= What you have to do =
The result should be every line in the material below containing the string "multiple".

= Data shown =
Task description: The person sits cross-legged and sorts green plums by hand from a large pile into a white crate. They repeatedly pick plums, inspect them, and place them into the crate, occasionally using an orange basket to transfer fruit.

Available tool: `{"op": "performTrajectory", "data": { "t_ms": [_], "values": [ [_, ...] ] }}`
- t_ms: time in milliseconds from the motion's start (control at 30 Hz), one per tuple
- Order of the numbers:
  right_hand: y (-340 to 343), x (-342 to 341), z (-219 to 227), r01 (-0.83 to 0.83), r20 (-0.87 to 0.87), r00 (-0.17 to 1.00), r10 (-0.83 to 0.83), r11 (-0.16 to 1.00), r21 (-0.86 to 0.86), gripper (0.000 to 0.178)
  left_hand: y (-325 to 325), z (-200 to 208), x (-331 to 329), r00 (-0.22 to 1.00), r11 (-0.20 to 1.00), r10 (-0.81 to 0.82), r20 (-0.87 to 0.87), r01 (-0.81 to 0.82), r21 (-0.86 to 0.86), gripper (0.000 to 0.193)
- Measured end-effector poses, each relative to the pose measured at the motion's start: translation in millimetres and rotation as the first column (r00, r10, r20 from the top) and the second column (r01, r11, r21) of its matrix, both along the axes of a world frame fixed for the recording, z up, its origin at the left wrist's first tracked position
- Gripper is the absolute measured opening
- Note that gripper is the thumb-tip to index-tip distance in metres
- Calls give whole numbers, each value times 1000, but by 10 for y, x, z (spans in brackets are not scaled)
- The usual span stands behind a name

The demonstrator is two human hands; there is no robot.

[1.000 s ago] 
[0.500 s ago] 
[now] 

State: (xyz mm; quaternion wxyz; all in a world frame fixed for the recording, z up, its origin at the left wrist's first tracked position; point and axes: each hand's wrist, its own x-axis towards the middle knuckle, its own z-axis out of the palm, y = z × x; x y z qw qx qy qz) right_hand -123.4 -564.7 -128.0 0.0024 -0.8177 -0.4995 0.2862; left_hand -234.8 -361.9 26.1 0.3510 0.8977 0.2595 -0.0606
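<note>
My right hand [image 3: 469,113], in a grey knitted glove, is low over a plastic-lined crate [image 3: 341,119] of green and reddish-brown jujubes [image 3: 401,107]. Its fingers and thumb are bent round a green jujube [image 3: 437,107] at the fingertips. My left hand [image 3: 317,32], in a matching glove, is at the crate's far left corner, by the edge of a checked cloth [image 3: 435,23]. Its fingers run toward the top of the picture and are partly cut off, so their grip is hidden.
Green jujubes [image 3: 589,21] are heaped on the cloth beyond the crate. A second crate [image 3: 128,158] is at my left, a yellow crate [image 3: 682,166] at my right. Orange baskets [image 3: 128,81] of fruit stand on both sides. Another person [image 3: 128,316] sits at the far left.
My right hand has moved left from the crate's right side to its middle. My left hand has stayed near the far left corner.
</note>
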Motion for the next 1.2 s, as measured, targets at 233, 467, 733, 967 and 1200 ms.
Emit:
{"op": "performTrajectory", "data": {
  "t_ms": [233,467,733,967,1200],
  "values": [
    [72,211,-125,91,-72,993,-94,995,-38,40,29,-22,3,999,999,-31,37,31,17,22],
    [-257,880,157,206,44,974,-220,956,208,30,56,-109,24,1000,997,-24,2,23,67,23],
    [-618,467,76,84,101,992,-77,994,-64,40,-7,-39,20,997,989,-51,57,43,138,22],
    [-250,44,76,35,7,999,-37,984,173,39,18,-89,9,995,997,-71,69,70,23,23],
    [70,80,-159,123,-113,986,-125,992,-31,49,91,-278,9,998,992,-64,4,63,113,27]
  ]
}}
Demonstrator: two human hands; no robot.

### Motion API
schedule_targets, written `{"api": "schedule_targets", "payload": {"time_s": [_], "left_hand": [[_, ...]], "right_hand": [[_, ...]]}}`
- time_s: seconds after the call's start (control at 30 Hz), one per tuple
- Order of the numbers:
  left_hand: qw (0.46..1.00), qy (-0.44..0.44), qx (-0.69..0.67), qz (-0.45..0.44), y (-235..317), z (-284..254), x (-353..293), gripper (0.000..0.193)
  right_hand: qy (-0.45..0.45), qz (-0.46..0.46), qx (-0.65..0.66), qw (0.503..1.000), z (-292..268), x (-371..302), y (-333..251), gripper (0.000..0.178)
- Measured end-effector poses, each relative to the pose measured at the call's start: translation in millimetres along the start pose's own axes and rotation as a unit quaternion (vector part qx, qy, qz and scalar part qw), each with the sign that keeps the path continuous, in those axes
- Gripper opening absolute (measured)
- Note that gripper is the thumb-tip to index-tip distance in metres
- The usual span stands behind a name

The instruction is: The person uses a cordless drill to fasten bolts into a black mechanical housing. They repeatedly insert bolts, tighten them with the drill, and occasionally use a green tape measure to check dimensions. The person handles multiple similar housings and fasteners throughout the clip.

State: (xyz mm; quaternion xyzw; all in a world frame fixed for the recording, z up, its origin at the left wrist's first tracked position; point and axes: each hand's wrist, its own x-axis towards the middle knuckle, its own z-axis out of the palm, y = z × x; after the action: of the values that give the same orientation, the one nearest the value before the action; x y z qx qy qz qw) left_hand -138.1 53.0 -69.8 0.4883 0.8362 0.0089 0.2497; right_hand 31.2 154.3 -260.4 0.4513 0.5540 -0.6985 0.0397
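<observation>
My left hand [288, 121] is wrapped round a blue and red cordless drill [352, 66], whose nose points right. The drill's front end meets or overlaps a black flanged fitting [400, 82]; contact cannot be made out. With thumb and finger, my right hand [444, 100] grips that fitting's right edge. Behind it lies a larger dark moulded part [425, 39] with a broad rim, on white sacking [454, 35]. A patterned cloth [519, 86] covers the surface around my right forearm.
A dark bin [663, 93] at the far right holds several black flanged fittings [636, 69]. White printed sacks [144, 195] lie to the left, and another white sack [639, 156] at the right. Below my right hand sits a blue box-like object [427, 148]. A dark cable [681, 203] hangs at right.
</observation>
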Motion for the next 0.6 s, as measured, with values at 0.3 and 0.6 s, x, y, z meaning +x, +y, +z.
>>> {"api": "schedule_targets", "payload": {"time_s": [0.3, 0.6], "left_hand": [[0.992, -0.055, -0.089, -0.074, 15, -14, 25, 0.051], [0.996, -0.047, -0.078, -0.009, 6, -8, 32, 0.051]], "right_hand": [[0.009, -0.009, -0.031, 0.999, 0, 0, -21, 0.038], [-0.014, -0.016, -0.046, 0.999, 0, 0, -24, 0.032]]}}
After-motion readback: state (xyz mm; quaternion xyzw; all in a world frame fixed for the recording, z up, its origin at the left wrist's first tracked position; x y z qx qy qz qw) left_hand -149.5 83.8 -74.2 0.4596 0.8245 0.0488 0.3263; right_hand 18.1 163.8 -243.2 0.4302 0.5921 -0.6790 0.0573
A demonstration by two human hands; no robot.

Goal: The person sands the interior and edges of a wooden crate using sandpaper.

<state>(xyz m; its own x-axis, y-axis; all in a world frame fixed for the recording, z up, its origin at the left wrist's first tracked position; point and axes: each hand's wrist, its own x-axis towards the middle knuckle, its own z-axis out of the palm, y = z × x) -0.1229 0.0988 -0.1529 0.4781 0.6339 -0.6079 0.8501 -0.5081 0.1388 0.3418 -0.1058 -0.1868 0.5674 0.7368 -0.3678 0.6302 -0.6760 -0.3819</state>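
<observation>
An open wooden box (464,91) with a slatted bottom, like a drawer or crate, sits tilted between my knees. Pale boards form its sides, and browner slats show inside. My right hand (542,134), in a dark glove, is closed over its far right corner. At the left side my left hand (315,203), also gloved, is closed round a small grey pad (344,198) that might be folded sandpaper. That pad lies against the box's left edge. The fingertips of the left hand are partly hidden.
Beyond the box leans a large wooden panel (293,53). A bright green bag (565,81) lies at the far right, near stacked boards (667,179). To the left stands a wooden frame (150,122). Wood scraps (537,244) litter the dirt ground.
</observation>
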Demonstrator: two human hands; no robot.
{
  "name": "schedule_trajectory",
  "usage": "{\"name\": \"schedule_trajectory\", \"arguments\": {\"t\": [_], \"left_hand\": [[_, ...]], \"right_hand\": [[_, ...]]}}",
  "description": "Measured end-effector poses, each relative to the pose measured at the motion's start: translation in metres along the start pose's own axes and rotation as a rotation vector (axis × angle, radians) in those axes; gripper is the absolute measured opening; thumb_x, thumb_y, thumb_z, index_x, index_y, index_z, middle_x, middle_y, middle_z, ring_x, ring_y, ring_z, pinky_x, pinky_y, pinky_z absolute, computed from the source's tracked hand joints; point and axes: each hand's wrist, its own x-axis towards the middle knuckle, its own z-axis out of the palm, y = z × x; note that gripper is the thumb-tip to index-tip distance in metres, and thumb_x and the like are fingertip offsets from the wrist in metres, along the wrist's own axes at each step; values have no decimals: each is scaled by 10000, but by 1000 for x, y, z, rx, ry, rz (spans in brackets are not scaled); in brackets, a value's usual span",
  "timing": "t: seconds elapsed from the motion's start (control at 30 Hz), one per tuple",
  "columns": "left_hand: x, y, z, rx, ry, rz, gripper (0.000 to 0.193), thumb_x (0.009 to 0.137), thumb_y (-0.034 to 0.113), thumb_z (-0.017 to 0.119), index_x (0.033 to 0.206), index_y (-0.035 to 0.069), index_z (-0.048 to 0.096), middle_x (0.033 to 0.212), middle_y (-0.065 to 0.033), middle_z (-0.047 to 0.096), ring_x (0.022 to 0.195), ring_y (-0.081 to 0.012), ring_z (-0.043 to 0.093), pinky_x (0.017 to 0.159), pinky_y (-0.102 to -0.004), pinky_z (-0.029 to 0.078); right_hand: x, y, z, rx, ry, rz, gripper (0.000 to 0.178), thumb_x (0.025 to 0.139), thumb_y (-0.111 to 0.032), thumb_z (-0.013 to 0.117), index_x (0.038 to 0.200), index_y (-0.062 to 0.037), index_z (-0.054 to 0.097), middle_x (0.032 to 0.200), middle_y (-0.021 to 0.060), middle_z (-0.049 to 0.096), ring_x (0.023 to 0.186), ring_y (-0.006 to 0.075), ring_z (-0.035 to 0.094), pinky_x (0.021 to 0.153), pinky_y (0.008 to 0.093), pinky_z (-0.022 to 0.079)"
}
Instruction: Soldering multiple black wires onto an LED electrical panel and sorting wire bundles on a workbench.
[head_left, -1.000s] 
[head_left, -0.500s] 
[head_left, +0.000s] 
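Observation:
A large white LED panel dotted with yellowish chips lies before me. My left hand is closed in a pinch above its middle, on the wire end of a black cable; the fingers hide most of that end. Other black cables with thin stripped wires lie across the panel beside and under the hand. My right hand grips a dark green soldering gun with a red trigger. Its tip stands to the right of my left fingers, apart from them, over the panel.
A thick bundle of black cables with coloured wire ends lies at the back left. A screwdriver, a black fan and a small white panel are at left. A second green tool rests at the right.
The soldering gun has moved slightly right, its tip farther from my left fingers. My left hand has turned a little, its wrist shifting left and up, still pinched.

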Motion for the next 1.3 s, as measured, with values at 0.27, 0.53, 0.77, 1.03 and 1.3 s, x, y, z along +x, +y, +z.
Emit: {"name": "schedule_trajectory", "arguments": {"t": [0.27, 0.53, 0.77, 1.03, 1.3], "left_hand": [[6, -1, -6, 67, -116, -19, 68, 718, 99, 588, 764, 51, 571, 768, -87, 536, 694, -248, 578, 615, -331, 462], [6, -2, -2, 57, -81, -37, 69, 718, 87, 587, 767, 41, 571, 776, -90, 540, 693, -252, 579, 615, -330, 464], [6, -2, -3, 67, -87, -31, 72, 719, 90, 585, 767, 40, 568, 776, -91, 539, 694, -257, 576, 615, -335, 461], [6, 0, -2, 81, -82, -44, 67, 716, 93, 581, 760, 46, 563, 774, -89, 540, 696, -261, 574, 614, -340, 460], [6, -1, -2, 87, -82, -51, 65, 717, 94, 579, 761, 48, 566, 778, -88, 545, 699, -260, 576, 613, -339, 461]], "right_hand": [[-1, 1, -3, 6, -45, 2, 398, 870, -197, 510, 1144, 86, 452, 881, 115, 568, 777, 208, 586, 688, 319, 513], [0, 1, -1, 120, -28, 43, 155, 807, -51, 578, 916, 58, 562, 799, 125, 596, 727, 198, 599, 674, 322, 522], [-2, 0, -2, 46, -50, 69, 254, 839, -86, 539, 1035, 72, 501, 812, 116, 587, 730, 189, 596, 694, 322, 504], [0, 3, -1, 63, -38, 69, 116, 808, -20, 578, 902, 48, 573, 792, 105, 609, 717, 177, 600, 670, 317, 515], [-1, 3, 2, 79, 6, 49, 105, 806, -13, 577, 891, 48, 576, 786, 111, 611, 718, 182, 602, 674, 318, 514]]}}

= Task result =
The instruction is: The person uses a cordless drill to fasten bolts into a black mechanical housing. They repeatedly insert bolts, tighten them with the drill, and occasionally use a green tape measure to check dimensions. The person handles multiple similar housings and fasteners throughout the clip.
Instruction: Soldering multiple black wires onto an LED electrical panel and sorting wire bundles on a workbench.

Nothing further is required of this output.